Project priorities should not change regularly just because projects fall behind schedule. Yaghootkar and Gil  describe how top management moves people from one project to another in order to meet planned project milestones, and indicate how this leads to the workforce's productivity deteriorating, thus "...irremediably degrading the organization's capability to deliver projects on time reliably". A solution to the 'domino effect' of a delay in one project affecting other projects is mentioned later on in this paper.
For a portfolio of projects to create value for an organisation, it must limit the number of active projects so that projects can be implemented effectively .

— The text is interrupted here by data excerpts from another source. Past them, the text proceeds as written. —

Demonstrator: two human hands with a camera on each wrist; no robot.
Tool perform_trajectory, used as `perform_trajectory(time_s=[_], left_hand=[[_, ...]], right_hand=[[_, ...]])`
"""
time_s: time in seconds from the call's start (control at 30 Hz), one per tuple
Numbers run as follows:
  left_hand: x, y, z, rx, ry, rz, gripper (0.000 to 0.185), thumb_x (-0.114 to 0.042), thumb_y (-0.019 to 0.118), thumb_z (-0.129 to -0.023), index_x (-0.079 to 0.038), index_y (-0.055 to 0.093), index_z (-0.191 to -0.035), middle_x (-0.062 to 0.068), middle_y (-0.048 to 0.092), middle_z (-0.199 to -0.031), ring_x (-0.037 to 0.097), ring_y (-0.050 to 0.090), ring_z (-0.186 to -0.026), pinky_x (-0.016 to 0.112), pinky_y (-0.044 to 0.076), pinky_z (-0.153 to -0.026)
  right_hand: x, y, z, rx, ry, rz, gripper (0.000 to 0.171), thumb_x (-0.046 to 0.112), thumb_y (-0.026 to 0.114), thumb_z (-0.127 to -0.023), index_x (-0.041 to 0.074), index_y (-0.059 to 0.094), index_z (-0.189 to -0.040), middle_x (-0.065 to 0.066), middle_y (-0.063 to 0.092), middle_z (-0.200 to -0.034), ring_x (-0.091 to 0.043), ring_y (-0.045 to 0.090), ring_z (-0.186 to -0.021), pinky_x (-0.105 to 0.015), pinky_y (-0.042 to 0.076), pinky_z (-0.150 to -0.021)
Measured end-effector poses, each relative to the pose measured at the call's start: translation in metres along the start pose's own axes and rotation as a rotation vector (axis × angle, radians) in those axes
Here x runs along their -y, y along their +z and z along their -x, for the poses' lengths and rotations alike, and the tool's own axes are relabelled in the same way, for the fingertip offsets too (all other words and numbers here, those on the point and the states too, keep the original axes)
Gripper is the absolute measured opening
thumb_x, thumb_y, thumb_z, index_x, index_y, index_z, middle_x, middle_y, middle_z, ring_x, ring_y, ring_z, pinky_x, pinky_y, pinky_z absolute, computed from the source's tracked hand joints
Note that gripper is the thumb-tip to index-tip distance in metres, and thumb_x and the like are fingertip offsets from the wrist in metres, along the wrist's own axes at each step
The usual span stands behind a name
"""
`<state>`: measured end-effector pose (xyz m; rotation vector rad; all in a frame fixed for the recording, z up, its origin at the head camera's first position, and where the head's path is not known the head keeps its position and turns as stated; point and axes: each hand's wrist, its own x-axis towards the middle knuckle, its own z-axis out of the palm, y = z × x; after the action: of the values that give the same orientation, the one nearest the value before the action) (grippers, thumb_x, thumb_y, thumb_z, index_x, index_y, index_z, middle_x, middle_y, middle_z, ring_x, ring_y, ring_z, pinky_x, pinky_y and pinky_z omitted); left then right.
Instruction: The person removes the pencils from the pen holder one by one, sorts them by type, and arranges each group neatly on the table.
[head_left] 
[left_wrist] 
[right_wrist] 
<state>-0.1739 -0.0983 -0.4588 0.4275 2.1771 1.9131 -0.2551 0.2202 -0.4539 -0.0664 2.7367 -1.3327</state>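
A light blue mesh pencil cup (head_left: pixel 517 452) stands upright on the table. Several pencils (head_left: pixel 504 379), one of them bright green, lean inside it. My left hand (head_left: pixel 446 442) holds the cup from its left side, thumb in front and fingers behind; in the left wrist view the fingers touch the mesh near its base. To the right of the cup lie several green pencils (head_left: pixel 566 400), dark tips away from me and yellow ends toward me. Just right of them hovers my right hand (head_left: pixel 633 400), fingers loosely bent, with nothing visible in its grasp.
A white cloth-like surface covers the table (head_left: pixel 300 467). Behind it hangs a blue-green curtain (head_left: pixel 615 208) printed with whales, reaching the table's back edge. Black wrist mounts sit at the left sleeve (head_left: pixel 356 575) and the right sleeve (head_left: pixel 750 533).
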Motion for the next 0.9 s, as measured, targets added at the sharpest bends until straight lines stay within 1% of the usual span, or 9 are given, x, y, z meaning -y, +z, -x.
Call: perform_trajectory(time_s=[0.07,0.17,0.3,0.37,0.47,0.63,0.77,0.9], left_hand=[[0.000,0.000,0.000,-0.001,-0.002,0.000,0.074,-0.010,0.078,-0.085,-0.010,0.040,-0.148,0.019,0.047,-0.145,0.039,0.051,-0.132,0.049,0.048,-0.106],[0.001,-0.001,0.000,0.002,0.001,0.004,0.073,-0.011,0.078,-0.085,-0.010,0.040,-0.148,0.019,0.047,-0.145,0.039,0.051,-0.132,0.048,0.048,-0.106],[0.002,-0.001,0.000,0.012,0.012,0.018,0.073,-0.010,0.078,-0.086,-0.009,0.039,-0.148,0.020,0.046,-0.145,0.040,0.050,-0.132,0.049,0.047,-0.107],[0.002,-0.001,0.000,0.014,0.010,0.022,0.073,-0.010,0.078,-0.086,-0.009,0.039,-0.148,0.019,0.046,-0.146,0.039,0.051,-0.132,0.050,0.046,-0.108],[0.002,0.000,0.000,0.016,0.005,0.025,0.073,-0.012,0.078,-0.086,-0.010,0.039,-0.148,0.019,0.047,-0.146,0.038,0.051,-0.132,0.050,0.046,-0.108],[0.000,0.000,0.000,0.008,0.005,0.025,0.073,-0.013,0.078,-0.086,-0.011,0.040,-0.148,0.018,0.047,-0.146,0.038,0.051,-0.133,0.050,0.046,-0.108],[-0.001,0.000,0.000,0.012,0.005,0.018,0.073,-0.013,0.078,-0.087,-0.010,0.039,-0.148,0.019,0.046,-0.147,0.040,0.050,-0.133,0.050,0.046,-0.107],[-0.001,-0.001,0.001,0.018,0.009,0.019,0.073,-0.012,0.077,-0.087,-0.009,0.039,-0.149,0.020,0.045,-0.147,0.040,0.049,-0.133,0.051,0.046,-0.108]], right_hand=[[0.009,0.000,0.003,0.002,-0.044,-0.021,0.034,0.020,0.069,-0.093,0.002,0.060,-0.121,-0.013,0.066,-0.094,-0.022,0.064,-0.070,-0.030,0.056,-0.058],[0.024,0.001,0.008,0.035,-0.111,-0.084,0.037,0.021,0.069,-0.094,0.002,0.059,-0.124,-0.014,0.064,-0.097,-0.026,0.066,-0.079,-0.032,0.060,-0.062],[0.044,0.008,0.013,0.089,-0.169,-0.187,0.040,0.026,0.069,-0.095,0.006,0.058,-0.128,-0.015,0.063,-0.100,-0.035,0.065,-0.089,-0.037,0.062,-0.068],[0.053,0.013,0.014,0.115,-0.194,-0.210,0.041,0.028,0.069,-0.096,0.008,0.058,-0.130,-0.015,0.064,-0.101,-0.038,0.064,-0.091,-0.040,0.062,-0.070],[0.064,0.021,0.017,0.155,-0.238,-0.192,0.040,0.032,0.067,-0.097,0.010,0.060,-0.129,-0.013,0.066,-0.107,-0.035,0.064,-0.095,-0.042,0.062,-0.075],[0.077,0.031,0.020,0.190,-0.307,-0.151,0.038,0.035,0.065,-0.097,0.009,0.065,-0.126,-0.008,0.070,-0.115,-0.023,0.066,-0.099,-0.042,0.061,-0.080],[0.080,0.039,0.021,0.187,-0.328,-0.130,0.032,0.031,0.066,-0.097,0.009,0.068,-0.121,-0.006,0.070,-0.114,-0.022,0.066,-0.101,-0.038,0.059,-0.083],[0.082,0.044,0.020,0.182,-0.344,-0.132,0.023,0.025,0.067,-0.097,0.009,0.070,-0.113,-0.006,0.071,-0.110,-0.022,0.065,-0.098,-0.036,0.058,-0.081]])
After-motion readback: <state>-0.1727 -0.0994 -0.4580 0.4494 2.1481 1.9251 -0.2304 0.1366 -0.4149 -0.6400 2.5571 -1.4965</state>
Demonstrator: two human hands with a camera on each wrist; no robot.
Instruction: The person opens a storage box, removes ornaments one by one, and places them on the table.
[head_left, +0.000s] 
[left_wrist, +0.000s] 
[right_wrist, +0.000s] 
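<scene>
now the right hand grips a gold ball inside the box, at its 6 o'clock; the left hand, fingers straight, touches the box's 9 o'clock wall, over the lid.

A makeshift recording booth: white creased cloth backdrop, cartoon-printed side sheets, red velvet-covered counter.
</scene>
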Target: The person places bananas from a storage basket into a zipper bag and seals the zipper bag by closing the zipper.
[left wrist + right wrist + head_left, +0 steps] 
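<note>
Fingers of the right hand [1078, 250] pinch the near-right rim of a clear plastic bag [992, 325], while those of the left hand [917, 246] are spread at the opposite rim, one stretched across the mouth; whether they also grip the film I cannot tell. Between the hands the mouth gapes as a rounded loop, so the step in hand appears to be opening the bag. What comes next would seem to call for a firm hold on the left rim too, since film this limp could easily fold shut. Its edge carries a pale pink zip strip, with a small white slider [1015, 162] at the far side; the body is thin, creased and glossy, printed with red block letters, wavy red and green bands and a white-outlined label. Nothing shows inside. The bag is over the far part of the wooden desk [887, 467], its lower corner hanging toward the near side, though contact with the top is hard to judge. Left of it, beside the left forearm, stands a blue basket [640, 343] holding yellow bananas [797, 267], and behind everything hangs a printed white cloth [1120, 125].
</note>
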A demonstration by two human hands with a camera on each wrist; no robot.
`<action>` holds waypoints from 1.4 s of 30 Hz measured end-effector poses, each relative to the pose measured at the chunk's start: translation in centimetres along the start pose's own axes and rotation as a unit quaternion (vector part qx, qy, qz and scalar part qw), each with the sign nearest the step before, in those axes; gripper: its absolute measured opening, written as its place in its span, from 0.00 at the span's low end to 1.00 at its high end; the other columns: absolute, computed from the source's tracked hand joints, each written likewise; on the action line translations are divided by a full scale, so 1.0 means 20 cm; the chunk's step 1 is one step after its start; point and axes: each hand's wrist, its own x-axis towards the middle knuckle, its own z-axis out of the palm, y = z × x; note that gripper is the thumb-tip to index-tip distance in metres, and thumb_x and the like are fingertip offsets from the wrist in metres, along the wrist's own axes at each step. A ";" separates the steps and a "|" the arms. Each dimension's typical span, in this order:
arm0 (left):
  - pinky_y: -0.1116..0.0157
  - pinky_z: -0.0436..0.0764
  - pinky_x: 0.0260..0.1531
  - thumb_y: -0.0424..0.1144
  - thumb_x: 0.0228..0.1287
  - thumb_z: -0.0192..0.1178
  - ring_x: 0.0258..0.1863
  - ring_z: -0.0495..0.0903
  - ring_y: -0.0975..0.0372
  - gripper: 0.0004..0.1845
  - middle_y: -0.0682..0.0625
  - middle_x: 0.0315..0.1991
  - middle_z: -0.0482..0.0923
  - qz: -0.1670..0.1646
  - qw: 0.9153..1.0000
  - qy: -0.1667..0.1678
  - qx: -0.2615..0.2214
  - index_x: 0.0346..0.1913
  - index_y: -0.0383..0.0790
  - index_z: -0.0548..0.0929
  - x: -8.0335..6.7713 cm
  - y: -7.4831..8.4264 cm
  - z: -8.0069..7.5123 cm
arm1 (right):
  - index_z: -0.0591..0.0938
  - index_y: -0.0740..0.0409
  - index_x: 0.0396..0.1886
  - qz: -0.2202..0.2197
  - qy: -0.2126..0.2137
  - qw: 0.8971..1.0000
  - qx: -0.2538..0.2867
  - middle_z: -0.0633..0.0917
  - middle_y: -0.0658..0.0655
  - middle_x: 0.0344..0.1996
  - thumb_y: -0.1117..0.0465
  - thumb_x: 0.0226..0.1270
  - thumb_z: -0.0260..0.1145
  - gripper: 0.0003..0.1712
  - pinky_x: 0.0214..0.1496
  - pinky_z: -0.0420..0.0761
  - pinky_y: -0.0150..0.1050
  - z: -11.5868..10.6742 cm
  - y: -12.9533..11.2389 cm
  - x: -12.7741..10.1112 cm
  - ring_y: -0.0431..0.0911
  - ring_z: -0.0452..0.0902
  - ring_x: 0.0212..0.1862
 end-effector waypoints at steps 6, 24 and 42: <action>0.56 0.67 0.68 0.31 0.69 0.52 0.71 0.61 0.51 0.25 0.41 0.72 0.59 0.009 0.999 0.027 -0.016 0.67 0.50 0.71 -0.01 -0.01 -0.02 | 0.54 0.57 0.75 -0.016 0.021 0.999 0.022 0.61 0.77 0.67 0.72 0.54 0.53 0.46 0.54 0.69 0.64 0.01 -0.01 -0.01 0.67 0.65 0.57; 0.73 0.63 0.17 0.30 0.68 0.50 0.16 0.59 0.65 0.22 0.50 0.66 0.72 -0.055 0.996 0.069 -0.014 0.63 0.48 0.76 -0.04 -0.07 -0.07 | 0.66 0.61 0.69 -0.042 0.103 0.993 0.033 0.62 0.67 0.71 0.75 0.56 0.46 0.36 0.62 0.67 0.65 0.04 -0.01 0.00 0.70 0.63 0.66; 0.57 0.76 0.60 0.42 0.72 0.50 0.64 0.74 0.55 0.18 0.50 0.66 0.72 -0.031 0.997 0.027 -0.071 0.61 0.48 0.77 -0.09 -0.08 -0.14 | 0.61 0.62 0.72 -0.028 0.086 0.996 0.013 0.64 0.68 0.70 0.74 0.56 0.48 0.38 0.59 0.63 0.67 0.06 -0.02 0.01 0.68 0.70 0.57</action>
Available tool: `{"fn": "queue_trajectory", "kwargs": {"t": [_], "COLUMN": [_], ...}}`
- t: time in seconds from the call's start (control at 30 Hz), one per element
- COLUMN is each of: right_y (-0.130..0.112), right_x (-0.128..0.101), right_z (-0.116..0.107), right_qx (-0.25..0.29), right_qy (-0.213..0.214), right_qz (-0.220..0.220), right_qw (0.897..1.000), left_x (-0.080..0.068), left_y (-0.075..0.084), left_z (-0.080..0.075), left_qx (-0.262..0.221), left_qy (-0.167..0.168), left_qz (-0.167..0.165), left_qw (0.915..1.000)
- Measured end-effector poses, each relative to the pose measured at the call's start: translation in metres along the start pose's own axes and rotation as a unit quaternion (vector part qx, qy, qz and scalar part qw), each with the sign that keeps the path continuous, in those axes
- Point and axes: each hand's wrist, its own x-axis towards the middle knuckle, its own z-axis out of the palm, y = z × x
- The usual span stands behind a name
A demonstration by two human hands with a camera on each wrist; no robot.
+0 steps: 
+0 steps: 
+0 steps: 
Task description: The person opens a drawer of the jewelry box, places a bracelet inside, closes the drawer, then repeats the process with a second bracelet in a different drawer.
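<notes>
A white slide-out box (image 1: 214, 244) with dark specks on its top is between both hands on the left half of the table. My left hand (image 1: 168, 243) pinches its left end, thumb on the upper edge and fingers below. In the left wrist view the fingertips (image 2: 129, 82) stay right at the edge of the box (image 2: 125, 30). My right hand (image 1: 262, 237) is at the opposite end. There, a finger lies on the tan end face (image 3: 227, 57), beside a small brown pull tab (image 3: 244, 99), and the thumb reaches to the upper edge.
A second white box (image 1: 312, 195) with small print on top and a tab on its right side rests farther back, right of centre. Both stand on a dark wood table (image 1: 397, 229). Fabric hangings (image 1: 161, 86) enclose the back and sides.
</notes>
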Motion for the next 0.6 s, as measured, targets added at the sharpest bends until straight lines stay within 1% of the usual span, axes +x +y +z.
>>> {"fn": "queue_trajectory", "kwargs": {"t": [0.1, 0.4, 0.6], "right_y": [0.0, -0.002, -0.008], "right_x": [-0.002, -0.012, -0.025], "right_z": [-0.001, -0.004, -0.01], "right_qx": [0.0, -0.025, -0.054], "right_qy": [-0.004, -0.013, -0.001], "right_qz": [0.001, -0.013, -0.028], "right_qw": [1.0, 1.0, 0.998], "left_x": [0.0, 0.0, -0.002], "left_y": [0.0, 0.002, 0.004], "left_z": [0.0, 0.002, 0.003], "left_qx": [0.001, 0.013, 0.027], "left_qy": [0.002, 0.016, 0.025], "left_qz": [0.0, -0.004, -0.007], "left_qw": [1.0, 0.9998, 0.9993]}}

4 LITERATURE ON NUMBER OF PROJECTS PER PERSON
The positive aspects of handling more than one project at a time include the fact that it eliminates idle time when an item is not ready to be worked on. Multiple team membership can enhance both productivity and learning, but it comes at a high price due to fragmented attention and coordination overhead . As explained by Kapur in Fricke and Shenhar , the number of projects that an individual can handle is limited by, among other things, time losses that occur when a person switches from one project to another. With both positive and negative effects of handling more than one project concurrently, one would expect that there would be an optimal number of projects per person. Such a number would likely differ between different industries, and be especially dependent on the type of project. The literature on the topic of the number of projects that a person can handle is sparse. The findings of this literature are reported next.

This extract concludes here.